**Task objective**
Taking the first line of the listing as the start and the line containing "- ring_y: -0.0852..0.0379" as the end, reproduce everything in between exactly, both ends included.

☆ ☆ ☆ ☆ ☆ ☆ ☆

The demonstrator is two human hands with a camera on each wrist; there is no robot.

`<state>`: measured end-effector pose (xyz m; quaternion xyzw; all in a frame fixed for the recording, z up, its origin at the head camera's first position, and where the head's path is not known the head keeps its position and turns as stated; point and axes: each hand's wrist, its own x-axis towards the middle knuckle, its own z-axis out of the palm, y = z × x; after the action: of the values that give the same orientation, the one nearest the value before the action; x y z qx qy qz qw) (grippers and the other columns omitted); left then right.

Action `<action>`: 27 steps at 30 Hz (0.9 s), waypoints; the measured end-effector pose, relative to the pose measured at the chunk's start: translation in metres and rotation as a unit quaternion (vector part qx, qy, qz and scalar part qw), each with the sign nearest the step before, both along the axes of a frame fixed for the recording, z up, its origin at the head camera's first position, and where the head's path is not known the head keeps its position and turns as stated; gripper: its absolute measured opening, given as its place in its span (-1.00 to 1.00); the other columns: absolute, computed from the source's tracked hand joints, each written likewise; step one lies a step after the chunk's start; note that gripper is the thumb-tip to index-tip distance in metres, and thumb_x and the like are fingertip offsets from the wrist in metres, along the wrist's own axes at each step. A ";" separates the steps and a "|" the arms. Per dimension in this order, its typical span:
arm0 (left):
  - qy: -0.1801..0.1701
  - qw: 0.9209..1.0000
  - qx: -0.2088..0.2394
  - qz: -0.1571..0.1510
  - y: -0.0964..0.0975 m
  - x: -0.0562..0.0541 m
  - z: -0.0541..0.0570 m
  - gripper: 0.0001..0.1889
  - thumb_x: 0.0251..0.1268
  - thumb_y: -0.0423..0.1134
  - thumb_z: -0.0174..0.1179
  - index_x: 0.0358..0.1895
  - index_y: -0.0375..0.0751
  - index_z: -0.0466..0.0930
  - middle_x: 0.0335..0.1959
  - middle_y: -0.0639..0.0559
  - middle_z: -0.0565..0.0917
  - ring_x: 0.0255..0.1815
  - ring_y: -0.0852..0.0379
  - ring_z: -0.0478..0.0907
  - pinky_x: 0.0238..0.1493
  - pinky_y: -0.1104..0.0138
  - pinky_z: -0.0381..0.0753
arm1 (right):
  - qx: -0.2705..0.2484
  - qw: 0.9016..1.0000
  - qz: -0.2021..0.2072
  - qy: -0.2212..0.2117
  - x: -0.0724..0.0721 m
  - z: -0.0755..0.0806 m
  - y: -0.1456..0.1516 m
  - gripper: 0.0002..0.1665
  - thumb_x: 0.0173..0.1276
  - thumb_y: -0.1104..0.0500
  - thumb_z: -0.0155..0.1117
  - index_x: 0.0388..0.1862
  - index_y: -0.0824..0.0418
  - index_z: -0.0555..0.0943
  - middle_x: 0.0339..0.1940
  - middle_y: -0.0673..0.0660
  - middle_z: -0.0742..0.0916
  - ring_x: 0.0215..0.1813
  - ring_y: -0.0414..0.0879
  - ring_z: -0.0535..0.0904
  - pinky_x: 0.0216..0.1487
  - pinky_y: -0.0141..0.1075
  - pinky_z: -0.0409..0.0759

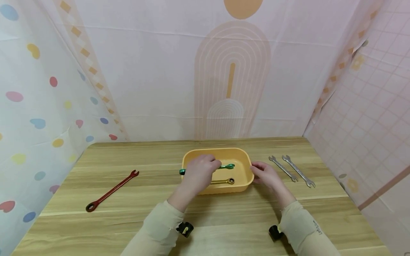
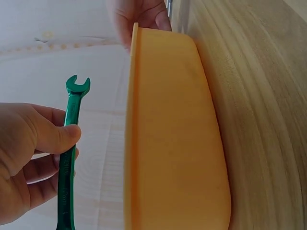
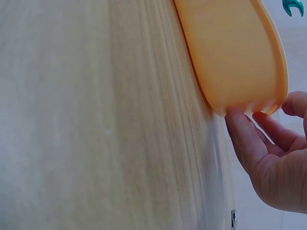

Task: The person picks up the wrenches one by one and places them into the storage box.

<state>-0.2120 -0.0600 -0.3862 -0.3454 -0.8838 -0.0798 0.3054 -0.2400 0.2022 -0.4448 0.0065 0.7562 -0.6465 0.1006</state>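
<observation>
"Start at the left."

"A red combination wrench [image 1: 112, 191] lies near nine o'clock from the yellow-orange plastic bin [image 2: 177, 129], fork pointing toward two."

"And the left hand [image 1: 200, 172]?"

"Over the bin. Thumb and fingers are bent closed round the shank of a green wrench [image 2: 67, 187], its fork toward three and its other end at the nine-o'clock rim. A gold wrench [image 1: 223, 181] lies inside, toward five-thirty, ring facing three."

"The right hand [image 1: 267, 175]?"

"At the bin's three-o'clock end, fingers partly bent, holding the wall. Beyond, also around three, two silver open-end wrenches [image 1: 298, 171] lie side by side, slanting toward between four and five."

"What could go wrong?"

"If the left pinch slackened, I'd expect the green wrench to clip the rim or knock the gold one. Its overhanging end could catch that nine-o'clock wall if lowered unshifted. A loose right hold might let the bin skid."

"Surface and room?"

"A wood-grain table [image 1: 224, 220]; a spotted curtain [image 1: 38, 106] toward ten, an arch-patterned curtain [image 1: 153, 78] at twelve, and a pink-grid curtain [image 1: 374, 106] toward two."
</observation>
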 end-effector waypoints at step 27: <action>-0.160 0.984 -0.053 0.052 0.021 -0.023 -0.015 -0.80 0.20 -0.43 0.35 -0.27 0.03 0.75 -0.40 0.11 0.61 -0.36 0.14 0.55 -0.50 0.30 0.54 | 0.013 1.000 -0.004 -0.002 -0.002 -0.002 0.001 -0.51 0.55 0.26 0.04 0.33 0.54 0.36 0.19 0.46 0.53 -0.14 -0.09 0.61 -0.15 -0.29 0.68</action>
<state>-0.2346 -0.0385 -0.4013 -0.2974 -0.9411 -0.0709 0.1446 -0.2425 0.2031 -0.4467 0.0118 0.7644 -0.6369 0.0994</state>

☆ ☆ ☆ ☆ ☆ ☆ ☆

**Problem solution**
The demonstrator is two human hands with a camera on each wrist; there is no robot.

`<state>`: measured end-effector pose (xyz m; quaternion xyzw; all in a frame fixed for the recording, z up, its origin at the head camera's first position, and where the head's path is not known the head keeps its position and turns as stated; point and axes: each hand's wrist, its own x-axis towards the middle knuckle, its own z-axis out of the palm, y = z × x; after the action: of the values that give the same orientation, the one nearest the value before the action; x y z qx qy qz qw) (grippers and the other columns omitted); left then right.

Action `<action>`: 27 steps at 30 Hz (0.9 s), waypoints; the measured end-effector pose, relative to the pose measured at the chunk's start: translation in metres and rotation as a unit quaternion (vector part qx, qy, qz and scalar part qw), each with the sign nearest the step before, both along the axes of a frame fixed for the recording, z up, its origin at the head camera's first position, and where the head's path is not known the head keeps its position and turns as stated; gripper: its absolute measured opening, given as its place in its span (-1.00 to 1.00); the other columns: absolute, computed from the source's tracked hand joints, each written likewise; step one lies a step after the chunk's start; note that gripper is the thumb-tip to index-tip distance in metres, and thumb_x and the like are fingertip offsets from the wrist in metres, along the wrist's own axes at each step. A ";" separates the steps and a "|" the arms. Per dimension in this order, its typical span:
arm0 (left):
  - qy: -0.1801..0.1701
  - qw: 0.9209..1.0000
  - qx: -0.2088..0.2394
  - qz: -0.1571..0.1510
  - y: -0.0964..0.0975 m
  - x: -0.0562..0.0541 m
  - z: -0.0541..0.0570 m
  - gripper: 0.0001..0.1889
  - thumb_x: 0.0251..0.1268
  - thumb_y: -0.0423..0.1134
  - thumb_z: -0.0174..0.1179
  - index_x: 0.0358..0.1895
  - index_y: -0.0375..0.0751
  - index_z: -0.0466..0.0930
  - middle_x: 0.0335..0.1959
  - middle_y: -0.0639..0.0559
  - middle_z: -0.0565..0.0917
  - ring_x: 0.0255..0.1815
  - ring_y: -0.0852..0.0379

Nothing remains to be done for this exercise.